3.1. Adsorption and Desorption Characteristics

Based on the IUPAC classification method for pores, pores with diameters smaller than 2 nm are classified as micropores, those with diameters ranging from 2 to 50 nm as mesopores, and pores with diameters greater than 50 nm as macropores [31]. Different technical methods exhibit varying advantages in terms of the pore size range they are most suitable for when conducting porosity tests on porous media. When testing the pore characteristics of porous media, different experimental methods are suited for different pore size ranges. Because CO2 molecules are smaller than N2 molecules, and CO2 adsorption in micropores primarily involves both physical and chemical adsorption, whereas N2 adsorption typically only involves physical adsorption, CO2 adsorption experiments are more suitable for accurately measuring micropores with smaller pore sizes (<2 nm) in materials. In contrast, low-temperature N2 adsorption experiments are better suited for measuring mesopores with pore sizes ranging from 2 to 50 nm in the material [32]. According to the IUPAC classification of adsorption isotherms, both low-temperature N2 and CO2 adsorption processes exhibit a gradual increase in adsorption as relative pressure increases, and thus both, belong to Type II, which corresponds to the transition from monolayer to multilayer adsorption.

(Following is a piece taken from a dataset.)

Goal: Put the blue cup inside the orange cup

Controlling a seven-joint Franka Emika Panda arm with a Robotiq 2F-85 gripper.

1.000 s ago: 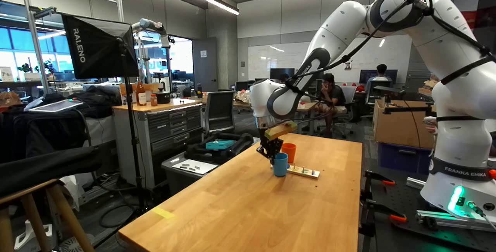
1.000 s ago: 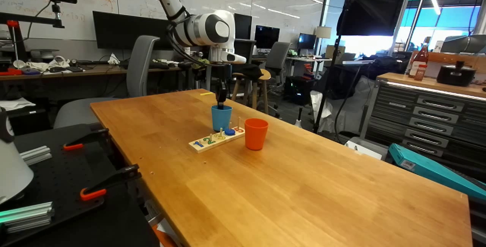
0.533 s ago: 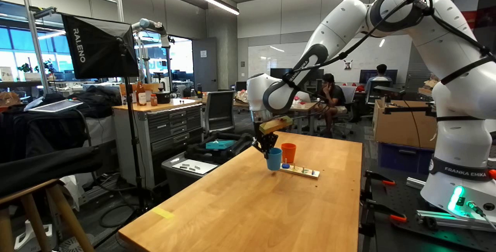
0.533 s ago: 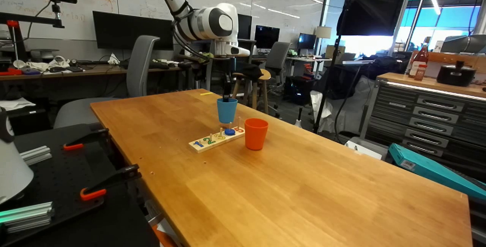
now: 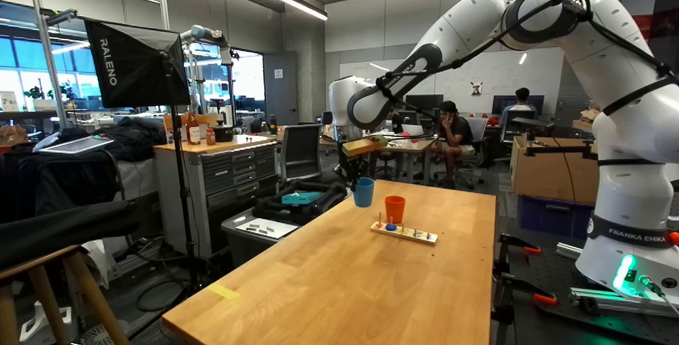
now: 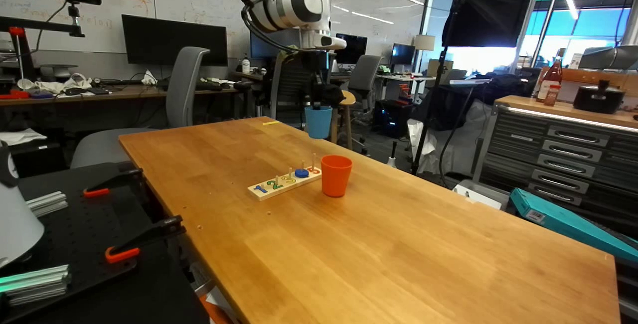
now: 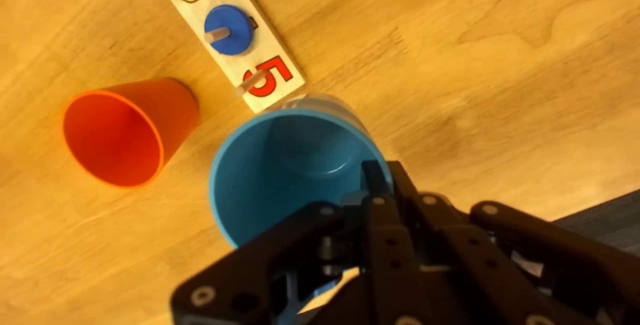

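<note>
Long and wooden, a table [image 6: 389, 234] stretches out beneath a jointed white arm [image 5: 472, 18] that reaches over it from its base [image 5: 631, 247]. At the arm's end, a black gripper [image 7: 388, 177] is clamped on the blue cup [image 6: 318, 123], one finger [image 7: 372, 177] inside the wall and the other outside. Judging by both exterior views, the blue cup hangs about upright just under the gripper, off the table. Lower than the gripper and on its side toward the base, the orange cup [image 6: 336, 177] stands on the table, mouth up and apart from the blue cup. Below the gripper on that same side lies a slim board [image 5: 404, 233], near the orange cup; a blue disc [image 7: 239, 30] sits threaded on one of its pegs [image 7: 252, 81].

Grasp and lift look complete, perhaps half of the job. Left to do, it seems, are bringing the gripper over the orange cup, lowering the blue cup into it and letting go; the cups are not nested yet.

By count: one table, one arm, one gripper, two cups (one blue, one orange), one board, one disc and, as far as both exterior views tell, five pegs, the shortest of them hard to make out.
</note>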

3.1.1. Mesoporous Adsorption and Desorption Characteristics

As illustrated in Figure 2, the low-temperature N2 adsorption–desorption curves of the four samples all exhibit an inverted “S” shape, with an overall similar trend, yet subtle differences still exist. At lower relative pressures (P/P0 < 0.3), the adsorption–desorption curves show a slight upward convexity, with the gas adsorption volume increasing as the relative pressure rises. The rate of increase is slightly variable, though not significantly so. Under these pressure conditions, gas molecules adsorb on the pore surface in a monolayer form. At higher relative pressure conditions (0.7 < P/P0 < 1), the adsorption–desorption curves show a downward concave shape, with the gas adsorption volume increasing as the relative pressure rises, and the rate of increase becoming progressively faster. As the relative pressure (P/P0) approaches the saturation vapor pressure (P/P0 = 1), the adsorption–desorption curve becomes nearly vertical, indicating no adsorption saturation phenomenon. At relative pressures between 0.3 and 0.7 (0.3 < P/P0 < 0.7), the adsorption capacity exhibits an approximate linear relationship with the relative pressure, increasing uniformly as the relative pressure rises.
Among the four experimental samples selected, only sample 1-AN11 exhibits a distinct inflection point (P/P0 = 0.5) on its N2 desorption curve. At this point, when the relative pressure decreases to 0.5, the N2 adsorption in sample 1-AN11 rapidly decreases, while the desorption volume increases sharply. This indicates that during the low-temperature N2 adsorption process, as the relative pressure increases, not only do N2 molecules transition from monolayer adsorption to multilayer adsorption, but also, when the relative pressure reaches the condensation pressure corresponding to the Kelvin radius of the pores, capillary condensation occurs [33]. As the relative pressure continues to decrease, the previously adsorbed N2 molecules begin to desorb, and when the relative pressure drops to the evaporation pressure, the condensed N2 molecules on the pore surface are suddenly released, causing a rapid reduction in N2 adsorption [34,35]. In Figure 2a, at the relative pressure P/P0 = 0.5, the pore diameter corresponding to this inflection point is calculated to be 2.81 nm based on the Kelvin equation.
Different types of materials yield distinct adsorption isotherm patterns when analyzed using gas adsorption methods. In 2015, the International Union of Pure and Applied Chemistry (IUPAC) updated the classification of adsorption hysteresis loops originally defined in 1985, expanding from four types (H1, H2(a), H3, and H4) to six types: H1, H2(a), H2(b), H3, H4, and H5 [31]. As shown in Figure 2a–d, the adsorption–desorption curves of the four tectonic coal samples exhibit similar adsorption hysteresis loop types. They all diverge at a relative pressure of (P/P0 = 1.0) and reconverge at approximately (P/P0 = 0.1). Therefore, they are all classified as H3-type adsorption hysteresis loops.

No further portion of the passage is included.